• **Assignment**: Starting at the line that contains "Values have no", transcribe each line through the end of the material below, exactly and nothing else, leaving out the pictures.
[Start of Attachment]
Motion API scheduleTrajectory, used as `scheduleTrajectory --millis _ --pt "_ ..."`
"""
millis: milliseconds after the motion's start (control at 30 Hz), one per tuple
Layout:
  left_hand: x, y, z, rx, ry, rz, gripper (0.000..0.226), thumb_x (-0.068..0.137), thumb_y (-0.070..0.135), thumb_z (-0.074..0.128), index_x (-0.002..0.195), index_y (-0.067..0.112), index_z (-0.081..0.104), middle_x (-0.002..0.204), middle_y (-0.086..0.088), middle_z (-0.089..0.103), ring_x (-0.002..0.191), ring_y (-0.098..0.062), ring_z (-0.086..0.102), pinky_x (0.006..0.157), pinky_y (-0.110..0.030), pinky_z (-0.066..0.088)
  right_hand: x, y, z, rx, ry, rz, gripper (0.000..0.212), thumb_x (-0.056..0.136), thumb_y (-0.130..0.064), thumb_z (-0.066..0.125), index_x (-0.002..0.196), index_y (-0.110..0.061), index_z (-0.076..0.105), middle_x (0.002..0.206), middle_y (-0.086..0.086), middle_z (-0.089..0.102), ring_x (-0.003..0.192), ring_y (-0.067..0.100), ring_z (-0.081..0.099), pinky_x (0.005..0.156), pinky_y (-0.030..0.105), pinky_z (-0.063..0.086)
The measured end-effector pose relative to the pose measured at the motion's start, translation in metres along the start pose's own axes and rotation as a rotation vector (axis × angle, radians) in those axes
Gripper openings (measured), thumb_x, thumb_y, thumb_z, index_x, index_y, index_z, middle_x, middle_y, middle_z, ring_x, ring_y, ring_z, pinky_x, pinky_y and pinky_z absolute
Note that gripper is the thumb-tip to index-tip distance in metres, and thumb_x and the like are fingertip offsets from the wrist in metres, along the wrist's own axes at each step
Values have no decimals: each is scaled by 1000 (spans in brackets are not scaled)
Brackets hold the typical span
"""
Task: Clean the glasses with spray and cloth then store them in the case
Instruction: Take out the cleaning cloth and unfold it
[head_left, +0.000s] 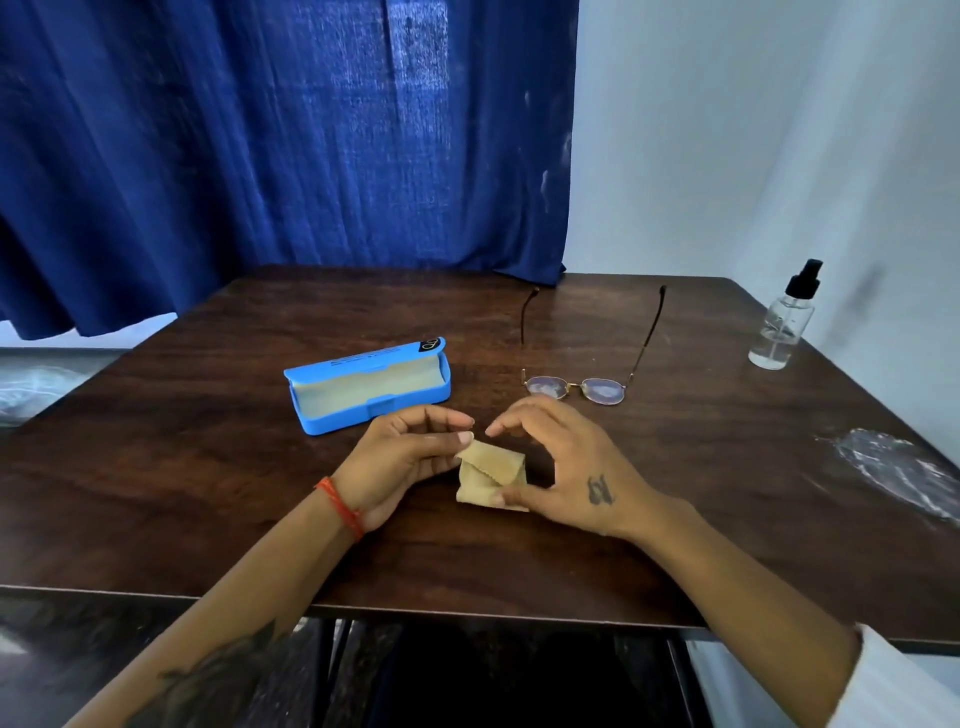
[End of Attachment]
• **Answer area**:
Values have no decimals: each is scaled by 1000 (spans in brackets are not scaled)
Brackets hold the typical span
"""
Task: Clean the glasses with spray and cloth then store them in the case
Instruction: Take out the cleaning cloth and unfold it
[head_left, +0.000s] 

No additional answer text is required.